▸ **Exercise aim**
Answer with one number only: the count of lines below that hold the word "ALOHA".

[Collected data]
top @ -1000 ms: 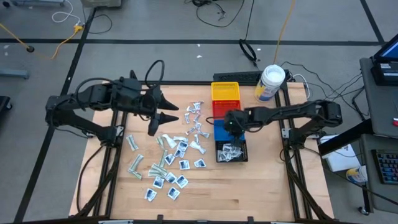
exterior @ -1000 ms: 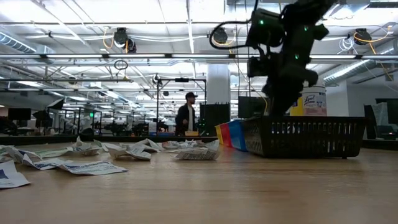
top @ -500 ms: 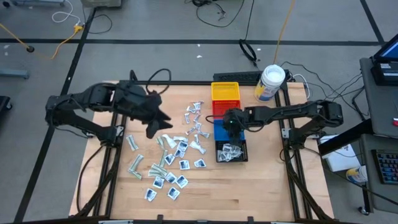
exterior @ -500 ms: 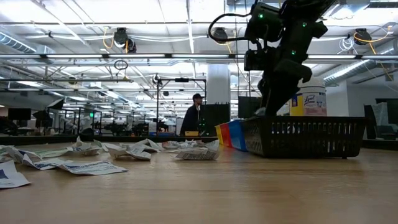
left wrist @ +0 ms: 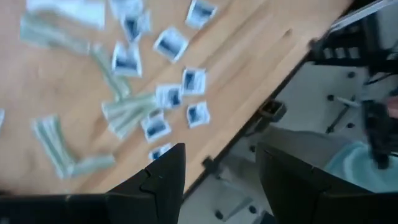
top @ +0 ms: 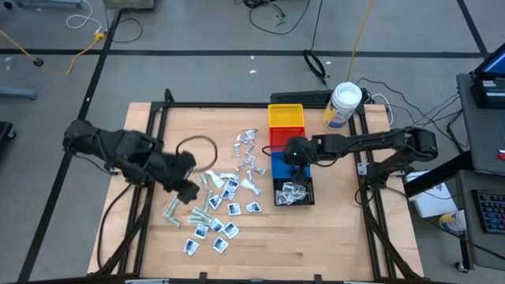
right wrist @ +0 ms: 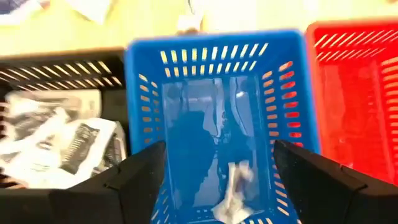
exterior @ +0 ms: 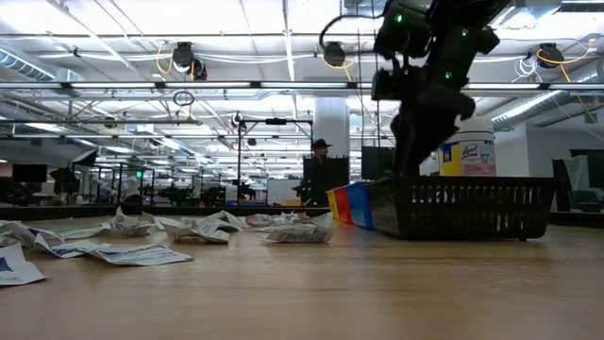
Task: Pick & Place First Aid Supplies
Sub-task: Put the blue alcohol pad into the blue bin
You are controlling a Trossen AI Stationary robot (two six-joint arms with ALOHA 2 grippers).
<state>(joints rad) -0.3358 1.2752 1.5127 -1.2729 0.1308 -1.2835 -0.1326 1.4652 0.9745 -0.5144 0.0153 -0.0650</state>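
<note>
Many small first aid packets (top: 217,201), white squares with blue marks and pale green wrappers, lie flat on the wooden table (top: 316,244); the left wrist view shows the packets (left wrist: 155,93) too. My left gripper (top: 189,193) hangs open above their left part, its fingers (left wrist: 165,180) apart with nothing between them. My right gripper (top: 292,152) stands open over the blue bin (top: 278,167). One white packet (right wrist: 233,186) lies on the floor of the blue bin (right wrist: 143,93), below the spread fingers (right wrist: 140,180). In the low view the black bin (exterior: 462,208) hides the right fingertips.
Yellow (top: 286,118), red (top: 276,140), blue and black (top: 276,189) bins stand in a row right of centre; the black bin (right wrist: 62,68) holds several packets. A white jar (top: 345,102) stands at the far right corner. The table's near right part is bare wood.
My left arm has swung from the far left down toward the near edge and now hangs over the left part of the packets; its gripper has rolled and tipped to point downward. The packets on the table have not moved.
</note>
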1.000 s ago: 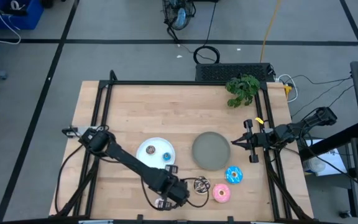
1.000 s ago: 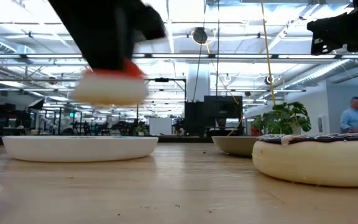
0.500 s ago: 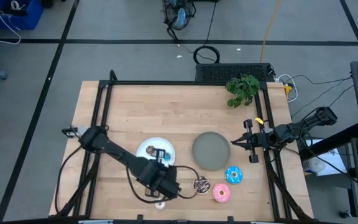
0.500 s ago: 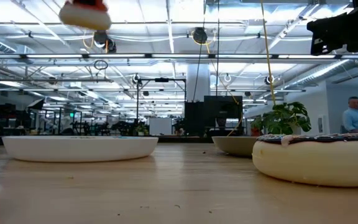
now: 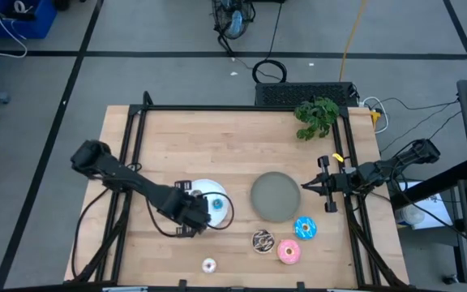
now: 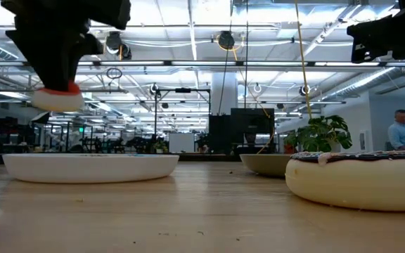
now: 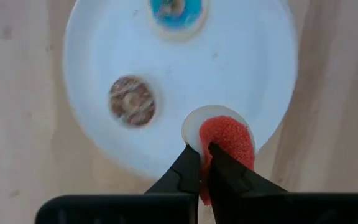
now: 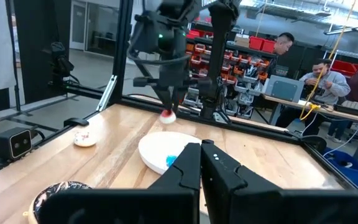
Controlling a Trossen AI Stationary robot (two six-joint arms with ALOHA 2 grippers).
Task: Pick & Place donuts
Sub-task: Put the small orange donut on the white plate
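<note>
- Lying closest to the tabletop's near edge is a small pink-and-white mini ring donut (image 5: 208, 265), alone on the bare wood.
- Just farther in, toward the near right corner, sit three larger ring donuts: a brown one with sprinkles (image 5: 262, 241), a pink one (image 5: 289, 252) just beside it, and a blue one (image 5: 305, 228) near both.
- Above the near rim of the round white plate (image 5: 225, 203), the left gripper (image 7: 202, 163) is clamped on a mini ring donut with red icing and a pale base (image 7: 221, 135), holding it clear of the plate, as the low view (image 6: 57, 100) shows.
- On that plate lie a mini blue ring donut (image 7: 177, 10) and a mini brown ring donut (image 7: 132, 100), well apart from each other.
- Right of the white plate rests a round grey plate (image 5: 275, 196), near the middle of the tabletop.
- At the right edge, the right gripper (image 5: 306, 186) waits with its fingers pressed together, pointing toward the grey plate.
- By the far right corner stands a small green leafy plant (image 5: 316, 116).
- Beyond the tabletop, in the right wrist view, people sit at desks (image 8: 321, 74).
</note>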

▸ **Exercise output**
2